Saturday 19 September 2009

Automatic dev tools that decrease your productivity

Since the DataSet designer appeared, I do not feel confortable with automatic development tools. They try to make a lot of things while you are working (adding, erasing or modifiying code, files, etc.) and keep a graphical representation synchronized with some kind of struture of code.
It may work in the simplier cases, but when you try to work with them in an enterprise-class application, problems arise everywhere. With the number of artifacts (interfaces, classes, xml config files, etc.), and not necessarily the complexity of the application grows, the automatic dev tools start to fail, doing things you don't desire, like loosing artifacts, getting them de-synchronized, etc.

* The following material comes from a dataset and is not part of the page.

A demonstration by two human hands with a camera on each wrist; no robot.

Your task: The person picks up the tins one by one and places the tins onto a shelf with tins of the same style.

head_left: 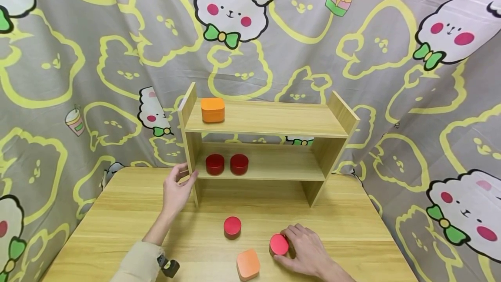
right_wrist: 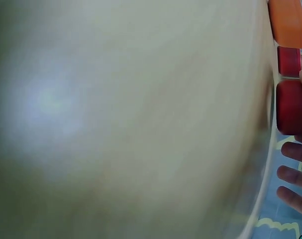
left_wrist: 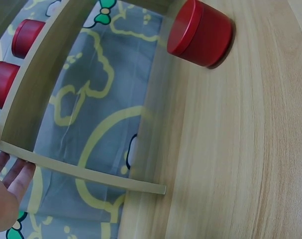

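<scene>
A small wooden shelf (head_left: 258,173) stands on the table, its left side panel (left_wrist: 91,173) held between the thumb and fingers of my left hand (head_left: 178,190). Two red round tins, one (head_left: 215,164) left of the other (head_left: 239,164), sit on its middle board. On the top board is an orange square tin (head_left: 213,110). My right hand (head_left: 307,249) grips a red round tin (head_left: 279,245) at the table's front, thumb and fingers on either side of it. Another red tin (head_left: 232,227) and an orange square tin (head_left: 248,265) lie left of that hand.
A patterned curtain (head_left: 242,68) hangs behind the shelf and along both sides of the wooden table (head_left: 117,212). A small black device (head_left: 169,267) is fixed at my left wrist. The shelf's right side panel (head_left: 342,114) rises above the top board.
</scene>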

I'm suffering this with VSeWSS 1.3 WSP View (yes, I know it's a CTP, but I suffered VSeWSS 1.2 before, too): sometimes it deploys ok, sometimes not, sometimes assemblies are not copied to the GAC, modifiying or adding a feature by hand does not reflects on the WSP View, etc. So a tool intended to increase productivity in SharePoint development, introduces long delays (I mean LOOOONG delays) caused by trying to isolate the problem and fixing it.

Someone could say: "By the way, SharePoint development is not an easy work, specially the deployment tasks. It requires to be highly self-organized with your artifacts, and so it is what VSeWSS expects." Ok, I agree with the self-organizing requirement; it is a must when doing the SharePoint's deployment stuff by hand. But I can't agree with the second part. If VSeWSS is an automatic tool, intended to automate SharePoint solutions maintenance and deployment tasks, I believe that have to set the developer free of these task. If it is not capable of handle all possibilities, it doesn't help much.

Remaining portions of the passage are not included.